Smaller, Cheaper SSBN-X?
Travis | Apr 23, 2010 |The always-scooping Christopher Cavas reports:
Rep. Gene Taylor, D-Miss., chairman of the House Seapower subcommittee, complained in a letter sent Thursday to Defense Secretary Robert Gates that the Navy “refuses to share” the analysis of alternatives (AoA) for the SSBN(X) program — a document that, Taylor says in the letter, was completed last year.
Rather than commit to replacing the current crop of large Ohio-class submarines armed with Trident II D5 ballistic missiles with similar ships, Taylor wants to see what a smaller, Virginia-class submarine armed with a less-lethal ballistic missile would cost.
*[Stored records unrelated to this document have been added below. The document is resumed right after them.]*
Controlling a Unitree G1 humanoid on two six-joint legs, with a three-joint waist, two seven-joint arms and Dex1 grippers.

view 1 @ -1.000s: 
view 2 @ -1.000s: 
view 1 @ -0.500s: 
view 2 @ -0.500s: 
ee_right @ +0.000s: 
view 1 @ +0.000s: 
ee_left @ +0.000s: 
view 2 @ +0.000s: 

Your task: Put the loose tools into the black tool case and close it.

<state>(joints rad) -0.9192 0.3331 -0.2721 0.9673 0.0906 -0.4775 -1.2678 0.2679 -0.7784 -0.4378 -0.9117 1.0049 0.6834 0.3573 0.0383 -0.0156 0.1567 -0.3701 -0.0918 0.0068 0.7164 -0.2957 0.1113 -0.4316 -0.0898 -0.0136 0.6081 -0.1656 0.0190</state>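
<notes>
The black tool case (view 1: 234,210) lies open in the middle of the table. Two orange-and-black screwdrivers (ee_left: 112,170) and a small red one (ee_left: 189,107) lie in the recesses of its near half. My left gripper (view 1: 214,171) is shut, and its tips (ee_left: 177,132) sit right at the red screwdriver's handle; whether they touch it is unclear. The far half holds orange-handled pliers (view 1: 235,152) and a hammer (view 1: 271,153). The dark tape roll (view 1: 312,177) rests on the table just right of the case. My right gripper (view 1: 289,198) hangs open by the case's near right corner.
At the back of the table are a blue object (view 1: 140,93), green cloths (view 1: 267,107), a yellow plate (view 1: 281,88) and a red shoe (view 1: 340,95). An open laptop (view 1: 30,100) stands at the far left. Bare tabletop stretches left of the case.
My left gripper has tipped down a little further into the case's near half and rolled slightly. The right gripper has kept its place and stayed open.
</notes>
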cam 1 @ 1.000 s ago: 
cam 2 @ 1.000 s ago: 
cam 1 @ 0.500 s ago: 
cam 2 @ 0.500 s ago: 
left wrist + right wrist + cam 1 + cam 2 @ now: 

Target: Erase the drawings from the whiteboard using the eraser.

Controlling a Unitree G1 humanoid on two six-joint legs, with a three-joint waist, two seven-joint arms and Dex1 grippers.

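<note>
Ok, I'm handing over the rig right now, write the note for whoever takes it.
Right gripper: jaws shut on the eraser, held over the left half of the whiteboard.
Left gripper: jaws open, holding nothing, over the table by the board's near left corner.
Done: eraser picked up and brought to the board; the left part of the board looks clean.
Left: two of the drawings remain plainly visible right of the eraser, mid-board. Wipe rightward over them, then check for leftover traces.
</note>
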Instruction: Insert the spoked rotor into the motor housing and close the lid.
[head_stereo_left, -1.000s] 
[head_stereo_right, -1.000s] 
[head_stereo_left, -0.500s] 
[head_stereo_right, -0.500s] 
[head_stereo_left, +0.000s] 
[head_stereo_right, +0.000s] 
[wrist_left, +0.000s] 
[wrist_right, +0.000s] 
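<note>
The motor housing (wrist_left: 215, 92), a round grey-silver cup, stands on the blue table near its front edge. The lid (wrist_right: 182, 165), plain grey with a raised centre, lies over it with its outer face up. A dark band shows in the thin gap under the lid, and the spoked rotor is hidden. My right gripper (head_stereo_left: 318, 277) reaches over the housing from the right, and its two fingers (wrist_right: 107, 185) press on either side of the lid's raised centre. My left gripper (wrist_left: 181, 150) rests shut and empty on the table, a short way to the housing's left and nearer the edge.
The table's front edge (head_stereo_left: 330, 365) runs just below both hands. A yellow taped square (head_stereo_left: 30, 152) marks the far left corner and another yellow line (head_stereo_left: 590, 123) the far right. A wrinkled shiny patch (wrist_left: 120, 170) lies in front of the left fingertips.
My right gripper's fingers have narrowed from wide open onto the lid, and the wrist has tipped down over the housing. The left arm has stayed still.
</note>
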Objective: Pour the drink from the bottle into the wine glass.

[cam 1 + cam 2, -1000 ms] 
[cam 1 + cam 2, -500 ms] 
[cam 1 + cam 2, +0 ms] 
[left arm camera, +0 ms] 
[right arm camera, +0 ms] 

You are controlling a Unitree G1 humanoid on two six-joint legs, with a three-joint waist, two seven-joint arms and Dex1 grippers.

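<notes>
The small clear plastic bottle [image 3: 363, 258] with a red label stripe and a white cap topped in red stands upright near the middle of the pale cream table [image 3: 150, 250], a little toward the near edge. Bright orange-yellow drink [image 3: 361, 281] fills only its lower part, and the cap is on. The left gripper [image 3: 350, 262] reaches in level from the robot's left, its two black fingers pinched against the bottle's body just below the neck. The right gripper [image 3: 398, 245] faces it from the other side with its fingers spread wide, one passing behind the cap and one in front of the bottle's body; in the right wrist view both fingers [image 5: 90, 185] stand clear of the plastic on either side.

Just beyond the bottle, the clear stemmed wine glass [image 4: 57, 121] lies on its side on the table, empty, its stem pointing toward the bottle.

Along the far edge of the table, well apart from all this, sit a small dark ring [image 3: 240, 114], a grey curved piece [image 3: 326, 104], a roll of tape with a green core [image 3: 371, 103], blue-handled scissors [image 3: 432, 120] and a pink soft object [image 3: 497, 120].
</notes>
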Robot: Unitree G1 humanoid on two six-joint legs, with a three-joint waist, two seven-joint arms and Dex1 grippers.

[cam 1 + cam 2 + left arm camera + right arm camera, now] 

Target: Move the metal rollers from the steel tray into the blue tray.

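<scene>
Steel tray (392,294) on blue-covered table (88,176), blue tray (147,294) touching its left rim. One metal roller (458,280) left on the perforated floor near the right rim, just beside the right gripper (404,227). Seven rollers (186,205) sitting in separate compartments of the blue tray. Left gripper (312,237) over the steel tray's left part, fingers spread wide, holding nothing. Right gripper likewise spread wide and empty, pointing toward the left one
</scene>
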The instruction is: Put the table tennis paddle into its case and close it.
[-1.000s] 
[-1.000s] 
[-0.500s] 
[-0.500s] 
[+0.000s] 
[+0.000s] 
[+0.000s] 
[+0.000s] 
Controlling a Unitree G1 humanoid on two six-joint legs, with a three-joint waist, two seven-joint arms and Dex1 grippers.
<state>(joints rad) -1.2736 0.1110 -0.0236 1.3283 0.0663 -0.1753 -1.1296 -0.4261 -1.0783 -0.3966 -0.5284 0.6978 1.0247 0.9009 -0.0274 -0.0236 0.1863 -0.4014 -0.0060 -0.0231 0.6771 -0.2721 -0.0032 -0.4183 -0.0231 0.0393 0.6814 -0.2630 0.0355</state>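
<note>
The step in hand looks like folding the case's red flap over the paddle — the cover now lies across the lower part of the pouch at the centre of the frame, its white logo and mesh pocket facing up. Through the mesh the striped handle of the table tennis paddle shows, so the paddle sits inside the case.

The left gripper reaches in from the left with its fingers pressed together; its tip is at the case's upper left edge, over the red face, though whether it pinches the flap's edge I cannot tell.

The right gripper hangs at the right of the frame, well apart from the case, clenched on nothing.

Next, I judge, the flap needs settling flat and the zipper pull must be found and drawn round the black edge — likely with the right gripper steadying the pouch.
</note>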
Instead, he says, the Navy already has decided it wants the bigger and more expensive ships — which some sources say could cost as much as $70 billion.
“I have repeatedly asked officials of the Department of the Navy if less-expensive alternatives to building the Ohio-class were examined,” Taylor said in the letter. “I have repeatedly been told that only the Trident solution met the requirement.”
Rep. Taylor understands the chart below and can clearly do the math: if replacing the Ohio-class SSBN fleet costs $85 billion and eats into funding for other Navy shipbuilding—like, say, the surface combatants built in Mississippi that employ at least 11,250 people in Gulfport and Pascagoula—then his district would take a serious economic hit.
The key question is whether Taylor’s parochial preference for a smaller, cheaper SSBN-X might actually comport with broader U.S. national security requirements. I for one would like to read the analysis of alternatives to see what the Navy thinks about a smaller, cheaper boomer.